Your objective:
Given the listing below, write out exactly the lines starting with the line that has "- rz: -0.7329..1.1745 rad" and going on through the line that has "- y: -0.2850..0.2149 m", both kept.

•••

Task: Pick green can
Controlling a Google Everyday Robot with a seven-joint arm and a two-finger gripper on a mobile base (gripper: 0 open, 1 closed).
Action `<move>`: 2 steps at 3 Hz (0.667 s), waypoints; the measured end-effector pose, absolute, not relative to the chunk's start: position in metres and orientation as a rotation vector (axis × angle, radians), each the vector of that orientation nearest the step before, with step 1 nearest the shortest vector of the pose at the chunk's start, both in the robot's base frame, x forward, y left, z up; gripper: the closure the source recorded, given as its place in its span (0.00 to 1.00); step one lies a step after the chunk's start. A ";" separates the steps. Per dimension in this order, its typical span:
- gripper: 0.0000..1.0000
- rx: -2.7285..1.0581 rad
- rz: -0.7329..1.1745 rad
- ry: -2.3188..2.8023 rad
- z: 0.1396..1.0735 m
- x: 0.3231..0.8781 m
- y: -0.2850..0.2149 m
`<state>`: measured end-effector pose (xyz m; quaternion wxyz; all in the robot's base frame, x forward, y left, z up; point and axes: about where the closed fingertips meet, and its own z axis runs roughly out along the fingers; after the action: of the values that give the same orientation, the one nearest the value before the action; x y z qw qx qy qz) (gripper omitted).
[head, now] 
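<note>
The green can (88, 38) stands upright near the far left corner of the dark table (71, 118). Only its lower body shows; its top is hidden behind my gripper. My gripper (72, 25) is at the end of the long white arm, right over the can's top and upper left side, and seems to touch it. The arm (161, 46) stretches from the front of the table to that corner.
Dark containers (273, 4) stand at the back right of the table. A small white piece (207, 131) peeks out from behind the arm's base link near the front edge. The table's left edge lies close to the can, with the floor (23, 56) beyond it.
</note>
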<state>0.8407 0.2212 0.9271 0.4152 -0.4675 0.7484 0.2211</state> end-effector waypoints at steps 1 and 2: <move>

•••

Answer to this exercise:
- rz: -0.7329..1.1745 rad
- ry: -2.3188..2.8023 rad
- z: 0.1396..1.0735 m
- x: 0.3231..0.8781 m
- y: -0.2850..0.2149 m

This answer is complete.